• **Your task**: Report the number of lines in the data below where the string "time" shows up, and only that number.

(Records from a collection)
== == ==

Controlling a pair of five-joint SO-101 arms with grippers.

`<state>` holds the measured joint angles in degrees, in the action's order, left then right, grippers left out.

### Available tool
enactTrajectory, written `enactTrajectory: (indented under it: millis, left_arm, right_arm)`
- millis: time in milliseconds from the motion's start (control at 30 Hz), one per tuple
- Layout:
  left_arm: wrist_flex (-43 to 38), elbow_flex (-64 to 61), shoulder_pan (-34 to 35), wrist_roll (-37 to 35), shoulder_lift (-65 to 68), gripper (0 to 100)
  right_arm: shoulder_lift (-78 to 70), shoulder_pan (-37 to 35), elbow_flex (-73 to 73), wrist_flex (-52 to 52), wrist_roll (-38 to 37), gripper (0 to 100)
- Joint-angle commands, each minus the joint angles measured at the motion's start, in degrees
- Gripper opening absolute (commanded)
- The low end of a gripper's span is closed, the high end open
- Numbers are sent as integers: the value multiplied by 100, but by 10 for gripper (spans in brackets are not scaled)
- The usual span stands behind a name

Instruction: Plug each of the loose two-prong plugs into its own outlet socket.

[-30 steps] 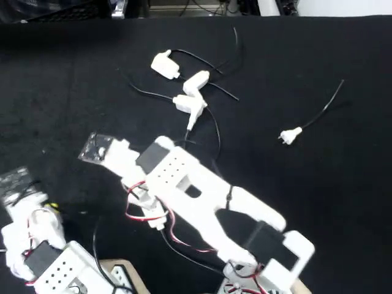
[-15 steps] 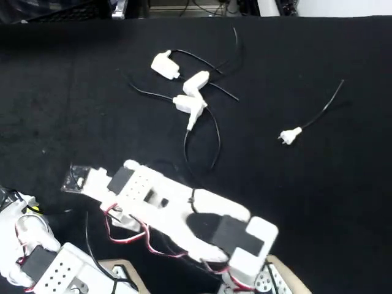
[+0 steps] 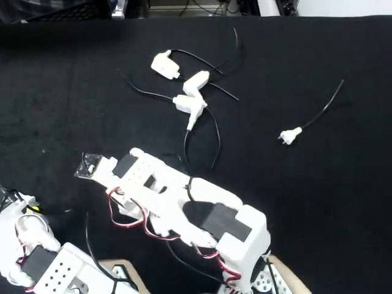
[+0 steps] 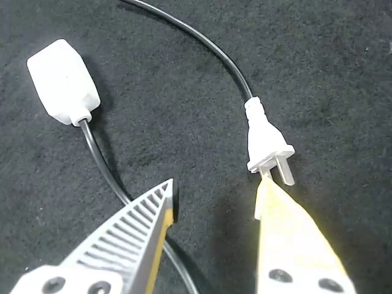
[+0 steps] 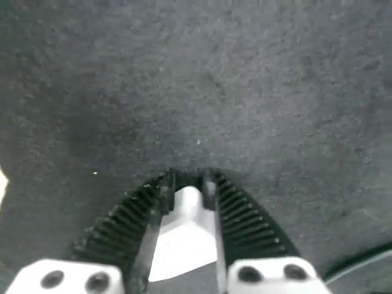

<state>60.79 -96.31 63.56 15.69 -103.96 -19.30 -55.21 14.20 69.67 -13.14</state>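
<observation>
— Where is the plug point(image 4: 266, 138) next to the left gripper point(image 4: 215, 184)?
— It lies flat on the black cloth point(image 4: 343, 73), just past the tip of the yellow finger point(image 4: 288, 233). Its two prongs point at that tip, and one looks like it touches it. The plug is not in the gap between the fingers.
— Are those fingers pinching anything?
— No. They are spread wide apart, with just cloth between them. A white socket point(image 4: 61, 82) lies farther off, on the side of the white finger point(image 4: 131, 233). Its black cord point(image 4: 101, 165) runs down past that finger's tip.
— And the right gripper point(image 5: 188, 177)?
— Its two black fingers point(image 5: 245, 223) are squeezed tight on a small white piece point(image 5: 184, 229). I cannot tell if it is a plug or a socket.
— What else is on the cloth?
— A bunch of white pieces point(image 3: 197, 81) with black cords sits near the far middle. One small plug point(image 3: 290, 135) lies alone on the right, well apart from them.
</observation>
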Motion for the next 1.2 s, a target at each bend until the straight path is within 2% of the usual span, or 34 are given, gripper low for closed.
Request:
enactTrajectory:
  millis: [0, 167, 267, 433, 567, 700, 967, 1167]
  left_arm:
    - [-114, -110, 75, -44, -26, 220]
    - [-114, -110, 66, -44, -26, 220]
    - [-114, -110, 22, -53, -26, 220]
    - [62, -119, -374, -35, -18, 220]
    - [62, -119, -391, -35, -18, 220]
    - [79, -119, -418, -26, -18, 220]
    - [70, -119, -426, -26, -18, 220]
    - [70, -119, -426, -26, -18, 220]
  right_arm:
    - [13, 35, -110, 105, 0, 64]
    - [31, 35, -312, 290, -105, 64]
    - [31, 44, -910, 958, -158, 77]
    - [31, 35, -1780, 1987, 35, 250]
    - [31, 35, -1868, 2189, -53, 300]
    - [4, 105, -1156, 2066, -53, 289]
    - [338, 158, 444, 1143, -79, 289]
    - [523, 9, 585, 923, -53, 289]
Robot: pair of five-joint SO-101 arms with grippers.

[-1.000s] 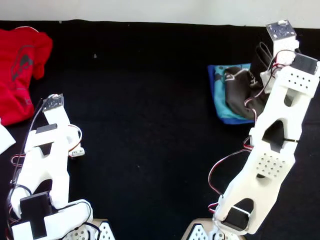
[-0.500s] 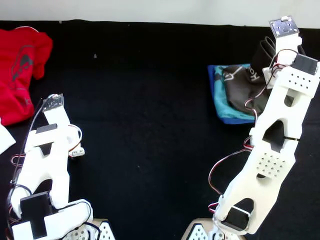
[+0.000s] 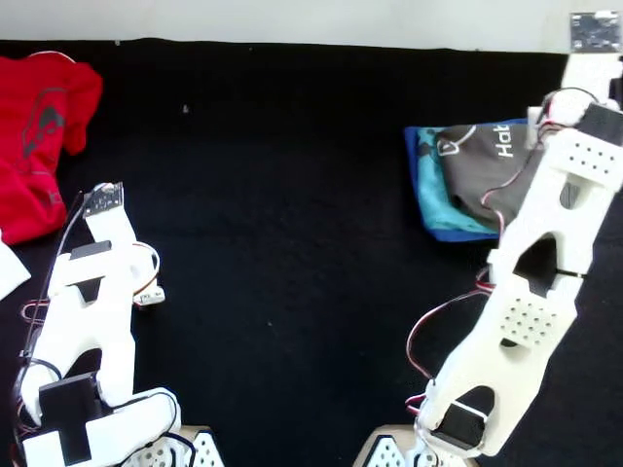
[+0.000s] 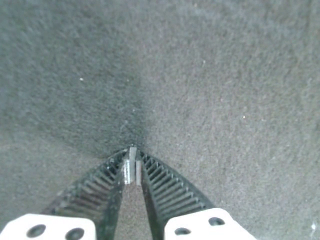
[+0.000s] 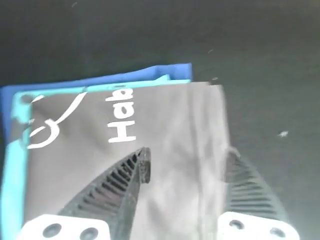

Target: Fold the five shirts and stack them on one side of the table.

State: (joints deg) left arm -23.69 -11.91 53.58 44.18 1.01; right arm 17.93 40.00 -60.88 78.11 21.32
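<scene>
Shirts lie in two places on the black bench (image 3: 292, 195). A red shirt (image 3: 39, 136) is crumpled at the far left corner, not folded. Near the far right corner there is a stack: a blue shirt (image 3: 419, 185) at the bottom, a teal shirt (image 3: 433, 199) on it, and a grey shirt (image 3: 482, 175) with white print on top. The grey shirt (image 5: 170, 125) lies spread flat over the other two, so the blue one (image 5: 100, 82) and the teal one (image 5: 17, 150) show as borders along two of its sides.

The right arm (image 3: 545, 263) is stretched out over this stack. The right tool (image 5: 187, 162) is above the grey shirt with its fingers wide apart, and it has hold of nothing; one finger looks blurred.

The left arm (image 3: 92, 292) is near the left edge of the bench, well apart from the red shirt. The left tool (image 4: 132, 160) has its toothed fingers pressed together at the tips, nothing between them, just over bare bench cloth.
</scene>
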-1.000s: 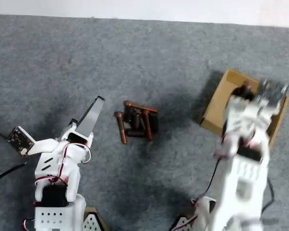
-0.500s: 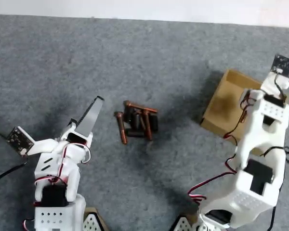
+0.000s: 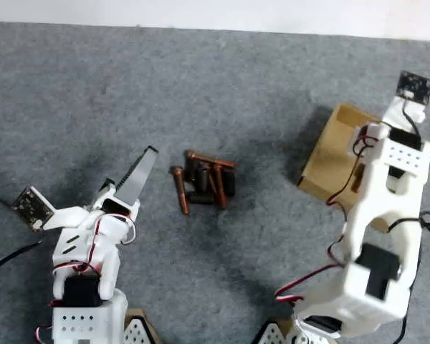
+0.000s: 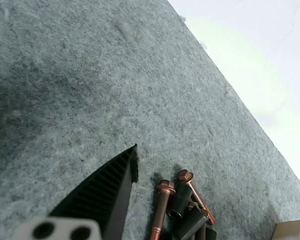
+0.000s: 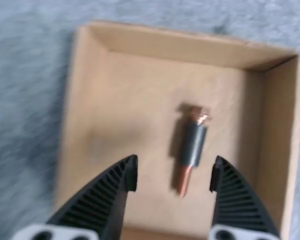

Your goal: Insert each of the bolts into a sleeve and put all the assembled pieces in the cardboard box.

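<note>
An assembled piece [image 5: 192,147], a copper bolt in a dark sleeve, lies on the floor of the cardboard box [image 5: 190,42]. My right gripper [image 5: 173,172] hangs open above it, holding nothing. In the high view the right arm [image 3: 387,186] covers much of the box [image 3: 333,147]. A pile of loose copper bolts and dark sleeves [image 3: 204,183] lies mid-table. My left gripper [image 3: 147,152] looks shut and empty, its tip just left of the pile. In the left wrist view its black tip [image 4: 135,152] points near a bolt [image 4: 161,205] and a sleeve [image 4: 179,202].
Everything rests on a grey felt mat [image 3: 222,86]. A pale surface [image 3: 201,11] borders its far edge. Open mat lies between the pile and the box, and all along the far side.
The right arm has swung and risen over the box, its wrist camera ending at the far right. The left arm and the pile have stayed put.
</note>
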You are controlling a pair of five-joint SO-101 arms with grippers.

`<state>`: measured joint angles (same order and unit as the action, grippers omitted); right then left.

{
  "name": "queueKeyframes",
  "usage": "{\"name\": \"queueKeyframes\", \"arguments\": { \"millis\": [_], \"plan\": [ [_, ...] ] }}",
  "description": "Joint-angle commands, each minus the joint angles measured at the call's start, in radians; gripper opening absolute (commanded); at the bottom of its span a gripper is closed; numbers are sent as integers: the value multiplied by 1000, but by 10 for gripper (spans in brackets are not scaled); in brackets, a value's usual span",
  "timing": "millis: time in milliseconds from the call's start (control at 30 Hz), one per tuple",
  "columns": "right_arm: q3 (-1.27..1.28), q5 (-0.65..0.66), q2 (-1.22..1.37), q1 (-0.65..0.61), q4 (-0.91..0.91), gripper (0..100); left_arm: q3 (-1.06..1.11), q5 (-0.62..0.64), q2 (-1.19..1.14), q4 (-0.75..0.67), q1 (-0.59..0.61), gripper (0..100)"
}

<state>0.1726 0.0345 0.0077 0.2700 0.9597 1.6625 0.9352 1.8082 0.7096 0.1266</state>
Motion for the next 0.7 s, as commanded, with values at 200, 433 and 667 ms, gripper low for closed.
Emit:
{"name": "queueKeyframes", "arguments": {
  "millis": [200, 433, 667],
  "plan": [
    [486, -69, -555, -268, -104, 210, -5, -6, 5, -23, 5, 587],
    [1090, -63, -952, -401, -470, 210, -2, -6, 5, -20, 5, 587],
    [1483, -63, -1239, -410, -642, 210, 19, -6, 5, -23, -5, 587]
  ]
}}
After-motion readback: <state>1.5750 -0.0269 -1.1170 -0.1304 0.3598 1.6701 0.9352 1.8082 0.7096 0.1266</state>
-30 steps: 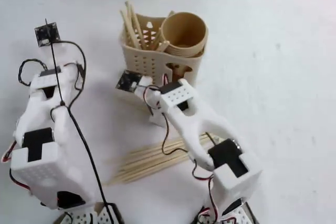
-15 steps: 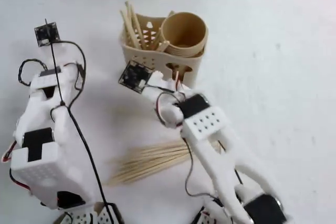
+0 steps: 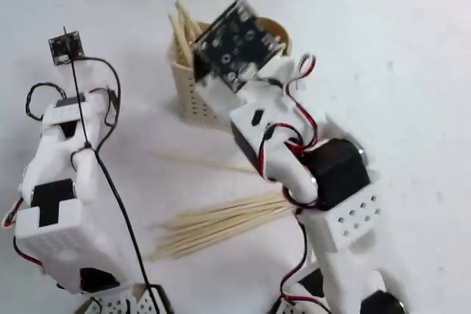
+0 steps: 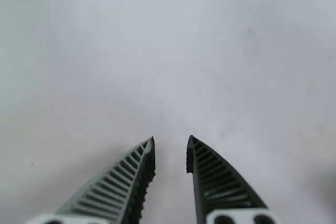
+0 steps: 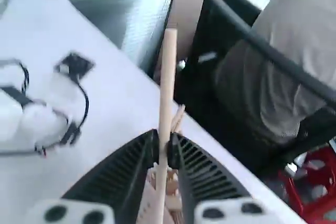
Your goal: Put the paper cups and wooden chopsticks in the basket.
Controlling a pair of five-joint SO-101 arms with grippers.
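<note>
My right gripper (image 5: 167, 148) is shut on one wooden chopstick (image 5: 168, 72) that stands upright between its fingers. In the high view the right arm (image 3: 294, 159) is raised over the cream basket (image 3: 193, 95) and covers most of it. Several chopsticks (image 3: 184, 29) stand in the basket's left part, and the rim of a paper cup (image 3: 282, 33) shows behind the wrist board. A pile of chopsticks (image 3: 221, 222) lies on the table in front, with a single chopstick (image 3: 202, 161) apart from it. My left gripper (image 4: 170, 148) is open just above bare table, with nothing in it.
The left arm (image 3: 59, 174) with its black cable rests on the left of the white table (image 3: 397, 93). The table's right side is bare. A black chair (image 5: 247, 40) stands beyond the far edge.
The right arm rose from the pile on the table and swung up over the basket with a chopstick in its gripper. A single chopstick now lies apart from the pile. The left arm kept still.
</note>
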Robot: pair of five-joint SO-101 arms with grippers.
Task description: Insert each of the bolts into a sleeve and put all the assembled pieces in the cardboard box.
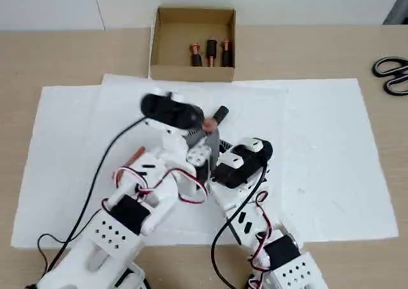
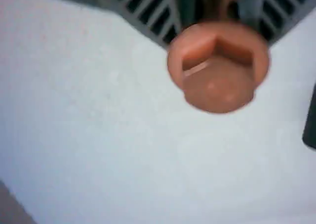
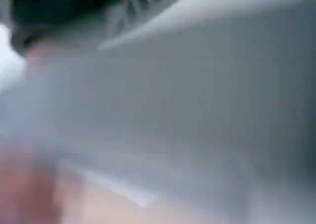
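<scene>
My left gripper (image 1: 205, 134) hovers over the middle of the white sheet (image 1: 319, 155), shut on a copper bolt (image 2: 217, 66) whose hex head faces the wrist camera between the grey ribbed fingers (image 2: 143, 6). From above, the bolt head (image 1: 209, 124) sits right beside a black sleeve (image 1: 220, 115) that angles up and to the right; a dark edge of the sleeve (image 2: 311, 120) also shows in the left wrist view. My right gripper (image 1: 203, 156) lies just below the left one, with its fingers hidden. The cardboard box (image 1: 163, 46) at the back holds three assembled pieces (image 1: 211, 53).
Scissors (image 1: 391, 74) lie on the bare table at the far right. A copper-coloured piece (image 1: 136, 155) peeks out beside the left arm. The sheet's right half is open space. Cables trail from both arms toward the front edge.
</scene>
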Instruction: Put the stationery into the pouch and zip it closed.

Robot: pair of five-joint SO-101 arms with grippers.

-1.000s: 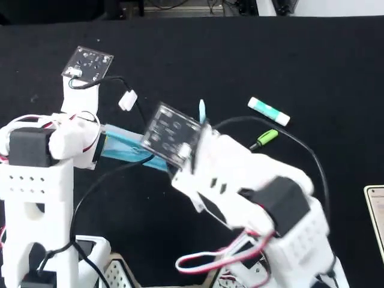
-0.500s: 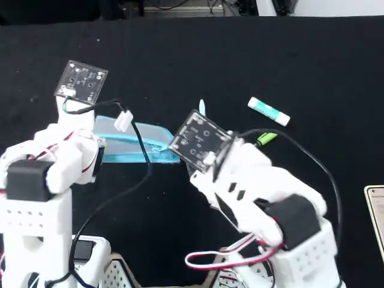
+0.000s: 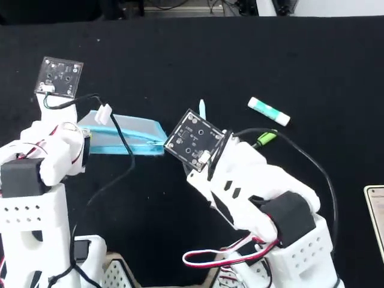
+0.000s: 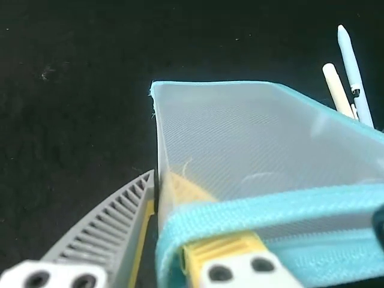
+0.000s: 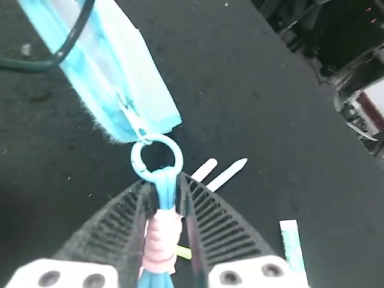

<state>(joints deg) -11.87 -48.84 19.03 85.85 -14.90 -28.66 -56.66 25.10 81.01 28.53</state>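
— Where are we?
— Left gripper (image 4: pixel 157 240) clamps the pouch (image 3: pixel 123 135) end on the table (image 3: pixel 300 60); right gripper (image 5: pixel 162 204) pinches the zipper pull (image 5: pixel 157 157).
— Next?
— We'd slide it open, steadily: 2 pens (image 5: pixel 227 174) lie outside.

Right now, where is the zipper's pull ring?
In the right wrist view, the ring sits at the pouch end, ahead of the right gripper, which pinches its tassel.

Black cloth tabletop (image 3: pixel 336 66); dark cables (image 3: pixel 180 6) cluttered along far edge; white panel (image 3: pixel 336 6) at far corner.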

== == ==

• **Reply**: 2